All lines of the entries with "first" in them must be listed.

EXTRACTED DATA: Begin

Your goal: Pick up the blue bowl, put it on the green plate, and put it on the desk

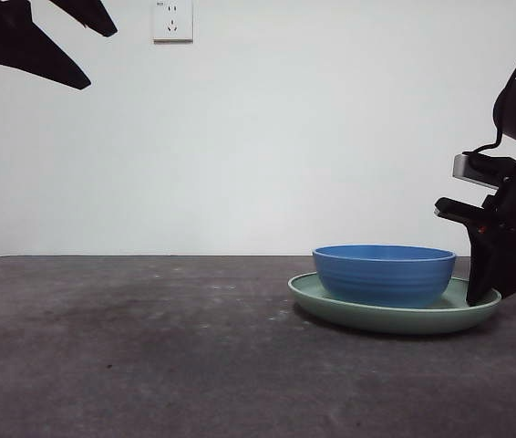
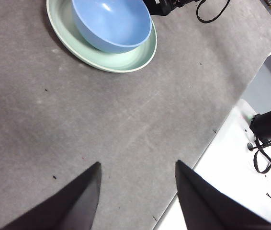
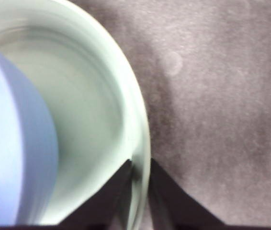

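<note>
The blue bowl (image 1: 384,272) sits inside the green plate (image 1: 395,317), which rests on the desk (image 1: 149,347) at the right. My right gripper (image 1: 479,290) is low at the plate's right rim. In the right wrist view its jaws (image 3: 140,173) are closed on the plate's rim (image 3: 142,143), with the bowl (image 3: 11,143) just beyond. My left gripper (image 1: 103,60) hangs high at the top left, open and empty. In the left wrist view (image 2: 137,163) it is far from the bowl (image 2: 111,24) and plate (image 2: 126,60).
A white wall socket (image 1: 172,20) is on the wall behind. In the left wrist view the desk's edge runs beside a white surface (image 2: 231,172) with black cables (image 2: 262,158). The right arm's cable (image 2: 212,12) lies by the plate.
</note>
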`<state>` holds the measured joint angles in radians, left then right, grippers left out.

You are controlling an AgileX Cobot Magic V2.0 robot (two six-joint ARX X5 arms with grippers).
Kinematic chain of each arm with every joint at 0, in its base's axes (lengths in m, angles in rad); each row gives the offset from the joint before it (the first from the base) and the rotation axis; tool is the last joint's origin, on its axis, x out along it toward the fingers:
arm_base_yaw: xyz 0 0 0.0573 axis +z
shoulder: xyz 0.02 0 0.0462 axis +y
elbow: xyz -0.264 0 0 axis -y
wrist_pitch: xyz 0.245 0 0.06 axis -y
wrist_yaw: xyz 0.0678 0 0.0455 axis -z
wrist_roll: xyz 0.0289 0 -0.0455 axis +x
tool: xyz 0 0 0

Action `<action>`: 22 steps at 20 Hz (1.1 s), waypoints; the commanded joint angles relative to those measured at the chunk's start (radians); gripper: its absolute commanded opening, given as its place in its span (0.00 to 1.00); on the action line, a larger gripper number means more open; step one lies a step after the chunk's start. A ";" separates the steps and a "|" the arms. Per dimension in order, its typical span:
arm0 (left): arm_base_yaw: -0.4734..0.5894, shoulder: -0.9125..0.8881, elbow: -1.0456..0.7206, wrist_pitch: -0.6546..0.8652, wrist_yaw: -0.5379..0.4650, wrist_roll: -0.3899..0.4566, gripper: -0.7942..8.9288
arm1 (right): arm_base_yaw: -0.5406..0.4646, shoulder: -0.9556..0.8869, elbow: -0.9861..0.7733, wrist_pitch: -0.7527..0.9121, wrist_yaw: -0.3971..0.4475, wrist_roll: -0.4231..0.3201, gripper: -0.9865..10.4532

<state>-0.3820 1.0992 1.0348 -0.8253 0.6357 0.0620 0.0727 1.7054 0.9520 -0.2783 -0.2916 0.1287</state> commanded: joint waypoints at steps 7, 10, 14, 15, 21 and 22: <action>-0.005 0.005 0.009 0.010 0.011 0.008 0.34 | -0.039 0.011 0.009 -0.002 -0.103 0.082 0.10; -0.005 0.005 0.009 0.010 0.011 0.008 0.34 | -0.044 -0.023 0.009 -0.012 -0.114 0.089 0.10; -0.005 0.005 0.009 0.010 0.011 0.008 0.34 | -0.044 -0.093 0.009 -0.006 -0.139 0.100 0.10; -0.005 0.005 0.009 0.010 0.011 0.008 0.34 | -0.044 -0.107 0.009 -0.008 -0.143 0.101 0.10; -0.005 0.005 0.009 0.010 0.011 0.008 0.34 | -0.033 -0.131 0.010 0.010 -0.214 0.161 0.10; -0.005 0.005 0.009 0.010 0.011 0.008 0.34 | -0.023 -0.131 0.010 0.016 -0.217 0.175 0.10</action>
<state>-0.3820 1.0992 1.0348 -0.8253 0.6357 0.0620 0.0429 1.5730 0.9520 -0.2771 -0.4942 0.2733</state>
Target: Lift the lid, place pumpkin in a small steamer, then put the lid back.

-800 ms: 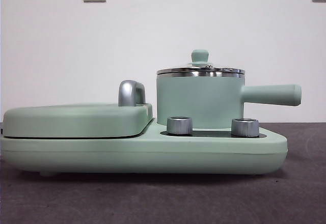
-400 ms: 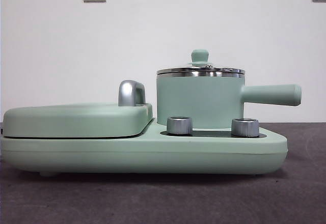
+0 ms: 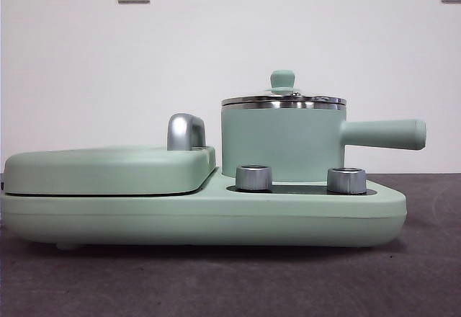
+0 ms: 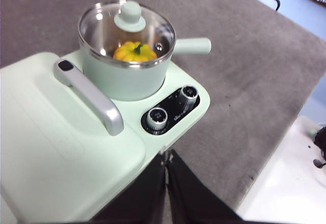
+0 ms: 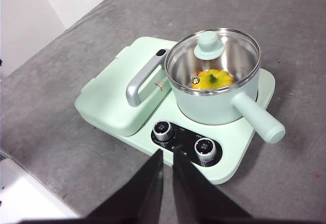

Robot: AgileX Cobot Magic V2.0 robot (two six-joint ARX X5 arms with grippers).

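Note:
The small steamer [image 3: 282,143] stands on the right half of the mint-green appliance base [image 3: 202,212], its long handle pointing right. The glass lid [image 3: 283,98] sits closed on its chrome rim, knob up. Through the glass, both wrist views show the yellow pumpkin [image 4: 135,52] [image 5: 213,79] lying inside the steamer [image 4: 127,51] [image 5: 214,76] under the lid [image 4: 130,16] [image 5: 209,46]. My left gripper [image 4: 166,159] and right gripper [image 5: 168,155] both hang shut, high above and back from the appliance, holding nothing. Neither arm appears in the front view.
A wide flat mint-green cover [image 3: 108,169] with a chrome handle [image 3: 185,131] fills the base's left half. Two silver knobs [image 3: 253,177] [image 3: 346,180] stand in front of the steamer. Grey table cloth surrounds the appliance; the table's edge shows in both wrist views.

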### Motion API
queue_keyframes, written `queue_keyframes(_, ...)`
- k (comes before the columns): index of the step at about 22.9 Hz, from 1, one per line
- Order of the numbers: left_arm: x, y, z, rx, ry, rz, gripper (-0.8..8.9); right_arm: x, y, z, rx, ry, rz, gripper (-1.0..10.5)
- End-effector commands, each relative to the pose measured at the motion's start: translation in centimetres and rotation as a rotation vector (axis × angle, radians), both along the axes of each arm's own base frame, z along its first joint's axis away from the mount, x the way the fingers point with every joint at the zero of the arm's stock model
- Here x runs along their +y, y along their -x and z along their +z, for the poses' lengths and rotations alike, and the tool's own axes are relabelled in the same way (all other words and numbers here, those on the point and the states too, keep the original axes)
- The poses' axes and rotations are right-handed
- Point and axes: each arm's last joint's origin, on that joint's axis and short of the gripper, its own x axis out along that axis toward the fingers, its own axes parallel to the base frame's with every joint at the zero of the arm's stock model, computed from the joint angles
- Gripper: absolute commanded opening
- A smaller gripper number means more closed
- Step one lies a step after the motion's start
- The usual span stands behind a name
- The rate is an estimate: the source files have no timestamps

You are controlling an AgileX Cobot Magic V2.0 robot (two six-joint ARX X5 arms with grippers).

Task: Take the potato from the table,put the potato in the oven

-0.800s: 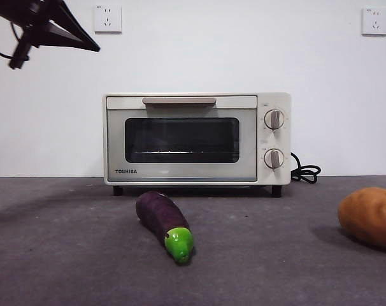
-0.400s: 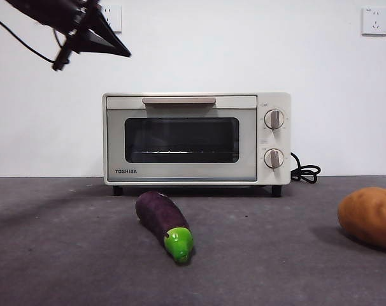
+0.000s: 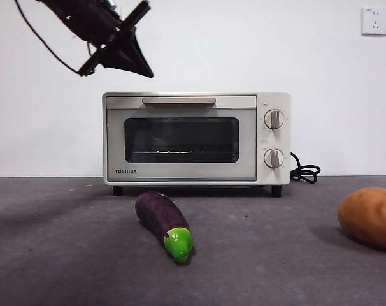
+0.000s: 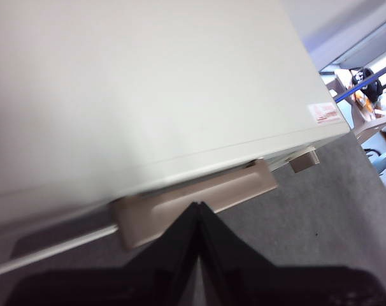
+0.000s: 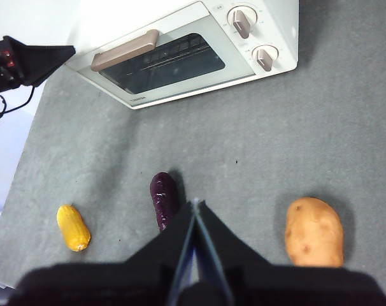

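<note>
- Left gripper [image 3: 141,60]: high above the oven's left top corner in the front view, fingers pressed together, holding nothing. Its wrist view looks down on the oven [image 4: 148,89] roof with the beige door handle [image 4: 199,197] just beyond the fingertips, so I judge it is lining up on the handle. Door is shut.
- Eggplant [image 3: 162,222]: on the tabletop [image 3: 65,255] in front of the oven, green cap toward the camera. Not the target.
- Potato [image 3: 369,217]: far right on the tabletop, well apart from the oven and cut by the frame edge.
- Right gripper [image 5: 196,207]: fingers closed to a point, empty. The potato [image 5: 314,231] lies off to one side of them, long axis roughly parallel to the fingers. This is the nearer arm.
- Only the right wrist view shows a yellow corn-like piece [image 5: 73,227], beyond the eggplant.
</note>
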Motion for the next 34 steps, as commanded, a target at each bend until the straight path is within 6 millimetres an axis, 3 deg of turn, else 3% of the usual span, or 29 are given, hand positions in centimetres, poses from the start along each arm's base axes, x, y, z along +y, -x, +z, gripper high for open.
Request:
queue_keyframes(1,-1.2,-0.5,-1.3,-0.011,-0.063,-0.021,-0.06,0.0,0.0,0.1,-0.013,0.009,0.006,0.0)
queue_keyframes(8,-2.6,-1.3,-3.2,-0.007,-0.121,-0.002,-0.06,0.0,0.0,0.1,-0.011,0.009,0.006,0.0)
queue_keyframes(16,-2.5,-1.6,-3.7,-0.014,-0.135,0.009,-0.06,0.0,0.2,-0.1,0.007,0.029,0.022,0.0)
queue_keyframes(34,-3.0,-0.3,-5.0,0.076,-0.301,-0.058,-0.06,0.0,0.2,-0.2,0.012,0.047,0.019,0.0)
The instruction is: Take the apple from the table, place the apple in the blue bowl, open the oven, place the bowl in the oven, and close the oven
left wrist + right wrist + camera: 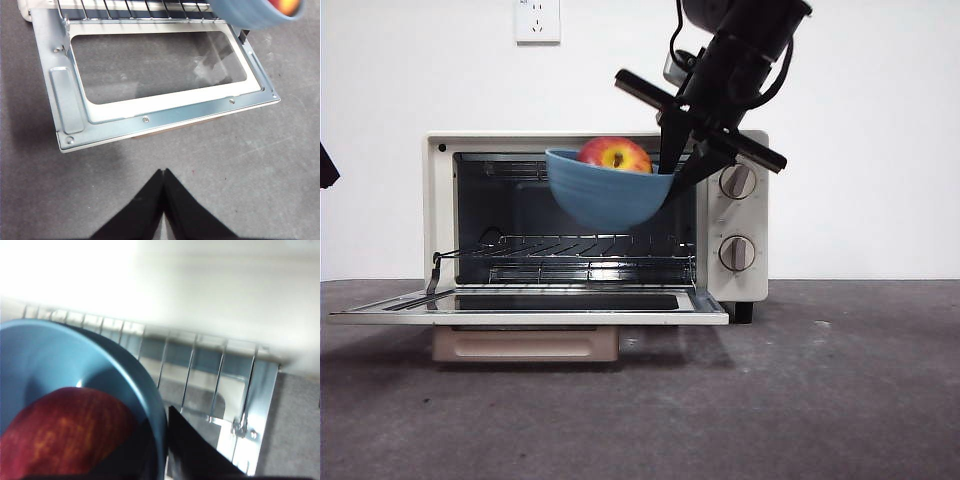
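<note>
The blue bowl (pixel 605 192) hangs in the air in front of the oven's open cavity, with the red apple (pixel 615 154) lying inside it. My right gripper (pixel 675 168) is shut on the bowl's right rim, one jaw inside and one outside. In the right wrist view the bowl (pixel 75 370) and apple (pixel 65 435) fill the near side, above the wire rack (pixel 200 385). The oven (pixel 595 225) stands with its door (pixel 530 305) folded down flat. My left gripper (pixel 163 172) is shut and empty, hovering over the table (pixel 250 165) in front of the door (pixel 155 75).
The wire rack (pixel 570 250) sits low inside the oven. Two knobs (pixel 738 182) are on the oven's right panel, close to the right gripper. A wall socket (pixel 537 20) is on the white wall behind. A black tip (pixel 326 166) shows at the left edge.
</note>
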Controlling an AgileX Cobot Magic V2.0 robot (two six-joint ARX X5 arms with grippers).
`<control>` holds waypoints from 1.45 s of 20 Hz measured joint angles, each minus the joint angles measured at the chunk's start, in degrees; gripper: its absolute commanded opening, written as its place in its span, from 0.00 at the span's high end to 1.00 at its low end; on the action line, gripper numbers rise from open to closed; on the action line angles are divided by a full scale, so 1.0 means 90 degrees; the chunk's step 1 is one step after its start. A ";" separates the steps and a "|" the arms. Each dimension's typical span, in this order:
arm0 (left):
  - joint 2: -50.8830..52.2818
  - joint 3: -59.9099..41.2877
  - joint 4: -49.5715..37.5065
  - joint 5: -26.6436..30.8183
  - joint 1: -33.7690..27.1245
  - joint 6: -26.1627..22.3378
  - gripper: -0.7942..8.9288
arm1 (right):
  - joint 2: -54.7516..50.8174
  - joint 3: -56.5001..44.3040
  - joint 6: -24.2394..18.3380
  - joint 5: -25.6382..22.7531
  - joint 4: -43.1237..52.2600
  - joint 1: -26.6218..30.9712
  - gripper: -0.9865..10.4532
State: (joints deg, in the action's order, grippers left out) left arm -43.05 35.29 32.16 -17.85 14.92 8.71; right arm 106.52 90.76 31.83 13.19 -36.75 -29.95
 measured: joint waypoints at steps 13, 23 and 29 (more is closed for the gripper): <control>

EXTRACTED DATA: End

ANSWER SECTION:
Kinematic chain of each arm with every joint at 0, in its base's axes (lengths in m, angles in rad); each row gives the offset from the joint before it (the first from the base) and the rotation axis; tool is the last joint's origin, on its axis, x out along it toward the fingers:
- End-effector commands, each relative to the pose measured at the motion's start: translation in centimetres and rotation as a rotation vector (axis × angle, radians), both along the axes of each arm's own base frame, z along its first joint's axis away from the mount, x the way the fingers point with every joint at the zero of the arm's stock model

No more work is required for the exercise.